Does Montana Need to Mandate Drug Prevention Education?

by Mike Miller March 26, 2013

Looking at one individual state can be a microcosm of the bigger picture of the nation’s issues. Recently we looked at Ohio. Today we look at Montana.

It's been labeled the invisible epidemic by some. Of course you know what I am talking about, right? The problem with use and abuse of prescription medications. As reported in

Do you believe this? According to the Montana Department of Justice, prescription drug abuse is 15 times more deadly than meth, heroin and cocaine combined.

That is a bold statement!

Prescription drug abuse does count for 100 more deaths than Montana's roadways.

In Montana and other states, it is not uncommon for armed and unarmed people to threaten pharmacists, and demand medication.
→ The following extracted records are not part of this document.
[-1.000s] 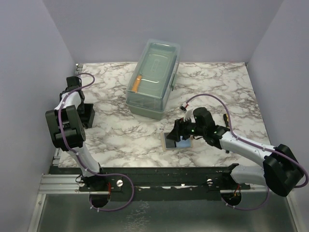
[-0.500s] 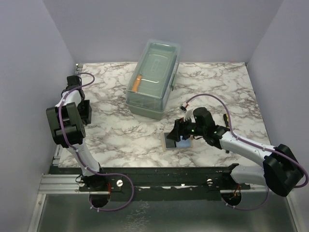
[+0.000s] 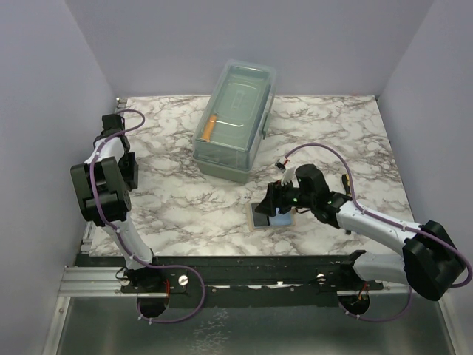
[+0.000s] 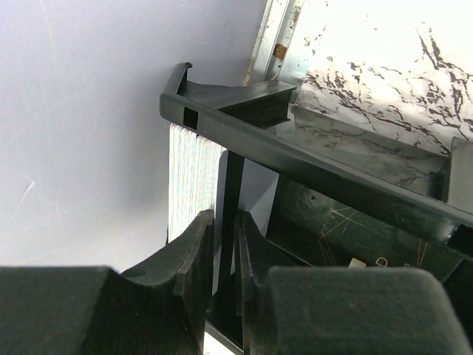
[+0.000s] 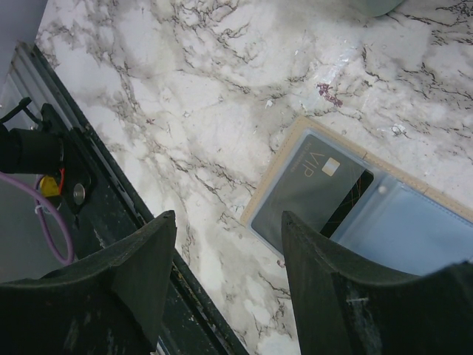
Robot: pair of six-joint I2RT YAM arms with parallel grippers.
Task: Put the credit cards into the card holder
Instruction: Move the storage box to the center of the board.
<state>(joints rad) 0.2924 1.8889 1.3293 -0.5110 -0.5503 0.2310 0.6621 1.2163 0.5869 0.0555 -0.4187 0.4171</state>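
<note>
The black card holder (image 4: 310,159) stands by the left wall, mostly hidden under my left arm in the top view (image 3: 133,174). My left gripper (image 4: 225,248) (image 3: 126,166) is shut on one of its thin upright walls. Inside the holder shows a dark surface with thin gold lines (image 4: 347,233). The credit cards lie stacked on a tan pad (image 5: 277,174): a dark grey VIP card (image 5: 303,188) (image 3: 260,217), a black card (image 5: 347,207) under it, and a light blue one (image 5: 406,229) (image 3: 281,220). My right gripper (image 5: 228,218) (image 3: 275,201) hovers open over the marble beside the grey card's near corner.
A large clear lidded box (image 3: 235,118) with an orange item (image 3: 210,127) inside stands at the back centre. The purple side wall (image 4: 81,148) is right beside the holder. A black mounting rail (image 5: 111,214) runs along the table's near edge.
My left gripper's jaws have closed onto the holder's wall, and the left wrist has shifted slightly back and left. The right arm and the cards have not moved.
</note>
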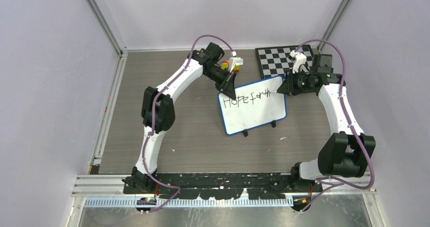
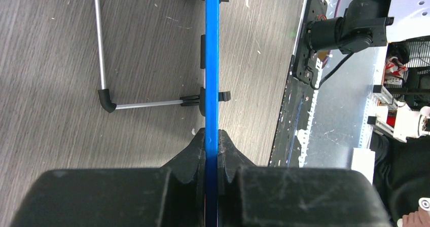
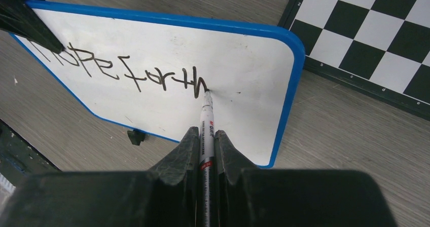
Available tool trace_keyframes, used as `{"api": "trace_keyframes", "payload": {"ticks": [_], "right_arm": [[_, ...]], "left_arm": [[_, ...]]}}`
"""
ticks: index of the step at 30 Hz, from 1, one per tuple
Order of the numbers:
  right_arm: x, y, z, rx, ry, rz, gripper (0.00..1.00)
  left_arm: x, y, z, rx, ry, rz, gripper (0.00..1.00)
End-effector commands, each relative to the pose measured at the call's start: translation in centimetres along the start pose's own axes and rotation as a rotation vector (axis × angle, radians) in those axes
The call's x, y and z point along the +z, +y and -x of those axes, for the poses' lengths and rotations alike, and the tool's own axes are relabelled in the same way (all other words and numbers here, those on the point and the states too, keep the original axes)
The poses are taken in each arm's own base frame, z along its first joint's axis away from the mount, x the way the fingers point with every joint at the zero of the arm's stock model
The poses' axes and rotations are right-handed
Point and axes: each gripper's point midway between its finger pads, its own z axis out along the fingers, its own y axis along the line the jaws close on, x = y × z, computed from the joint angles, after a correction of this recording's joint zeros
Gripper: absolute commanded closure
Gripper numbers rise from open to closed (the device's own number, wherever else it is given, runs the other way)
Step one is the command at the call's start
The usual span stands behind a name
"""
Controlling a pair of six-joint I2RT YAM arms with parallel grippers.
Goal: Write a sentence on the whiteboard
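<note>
The whiteboard (image 1: 253, 111), white with a blue rim and small black feet, stands tilted at the table's middle. Black handwriting "Hope for th" runs along its top (image 3: 127, 72). My left gripper (image 1: 228, 87) is shut on the board's upper left corner; in the left wrist view (image 2: 212, 146) the blue rim (image 2: 211, 60) runs edge-on between the fingers. My right gripper (image 1: 284, 87) is shut on a white-and-black marker (image 3: 206, 128), whose tip touches the board at the end of the last letter.
A black-and-white checkered board (image 1: 279, 59) lies at the back right, just behind the whiteboard (image 3: 375, 29). The whiteboard's metal wire stand (image 2: 104, 85) rests on the grey wood-grain table. Purple-grey walls enclose the back and sides.
</note>
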Motion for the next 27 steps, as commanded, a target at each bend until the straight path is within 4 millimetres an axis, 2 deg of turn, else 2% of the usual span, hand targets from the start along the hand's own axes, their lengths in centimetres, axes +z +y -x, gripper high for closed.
{"api": "trace_keyframes", "payload": {"ticks": [1,6,14,19,27], "right_arm": [[-0.1,-0.9,1.8,-0.039,-0.034,-0.027,1.00],[-0.1,-1.7,1.5,-0.046,-0.022,-0.059,1.00],[-1.2,-2.5,2.7,-0.050,-0.055,-0.089,1.00],[-1.0,-1.9,3.3,-0.039,-0.066,-0.057,1.00],[-0.2,-0.7,2.9,-0.037,-0.048,-0.014,1.00]], "left_arm": [[1.1,-0.8,0.1,0.017,0.013,-0.026,1.00],[1.1,-0.7,0.0,0.015,0.014,-0.026,1.00],[1.2,-0.7,0.1,0.017,0.012,-0.026,1.00],[1.2,-0.6,0.2,0.014,0.011,-0.026,1.00],[1.2,-0.6,0.2,0.012,0.011,-0.028,1.00]]}}
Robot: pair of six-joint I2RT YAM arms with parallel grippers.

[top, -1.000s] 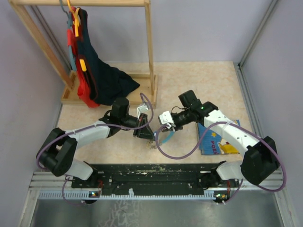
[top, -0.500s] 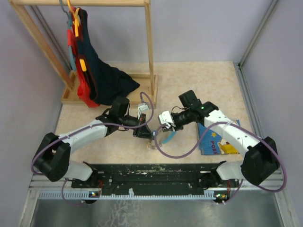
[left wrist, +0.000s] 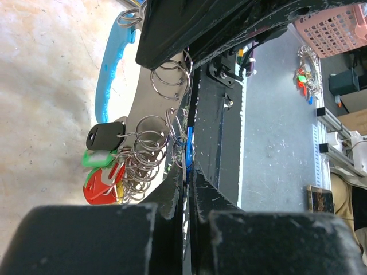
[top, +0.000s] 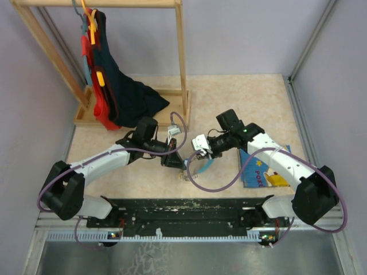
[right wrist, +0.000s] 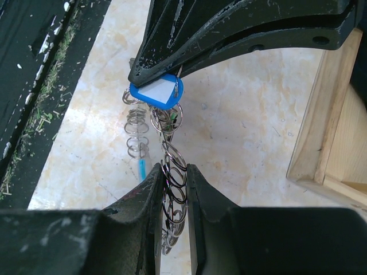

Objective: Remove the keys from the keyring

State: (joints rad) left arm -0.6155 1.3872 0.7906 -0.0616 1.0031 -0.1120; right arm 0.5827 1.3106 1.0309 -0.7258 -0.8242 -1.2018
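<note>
1. The left gripper [left wrist: 185,172] is clenched on a small key with a flat blue plastic head and a white label [right wrist: 155,91], pinching that head at the fingertips.
2. The right gripper [right wrist: 172,170] is clamped on the keyring, a chain of thin silvery metal rings [right wrist: 170,150], with the rings squeezed between its two black fingers.
3. The two grippers meet tip to tip over the beige speckled tabletop [top: 241,103], near the middle of its front edge. The bunch is strung between them.
4. The rest of the keys hang together off the ring chain below the grippers: a black-headed key [left wrist: 106,136], a green-headed key [left wrist: 93,158] and a red-headed key [left wrist: 98,186], with a bit of yellow behind the red one.
5. I cannot tell whether the hanging keys touch the tabletop.
6. A light-blue curved strap piece [left wrist: 112,63] joins the rings close to the right gripper.
7. A blue picture book [top: 266,172] lies flat on the tabletop under the right arm, apart from the keys.
8. A wooden clothes rack with dark and red garments [top: 114,86] stands at the far left, well apart from both grippers.
</note>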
Drugs often robbed are Fentanyl patches and Oxycodone pills, both potent painkillers.

The most commonly abused prescription drugs are painkillers, but drugs designed to help with depression, anxiety or attention deficit disorders are also popular.

Officials in Montana are willing to term the prescription drug abuse as “epidemic.” If that is not alarming, what is.

It is not all bad news. There have been some positive developments against prescription drug abuse. The establishment of the prescription drug registry now allows doctors and pharmacists to more easily identify drug seekers. This will certainly help – if doctors use it.

Hopefully Montana drug classes and increased public awareness will keep a few would-be users and abusers from never trying prescription medications in the first place.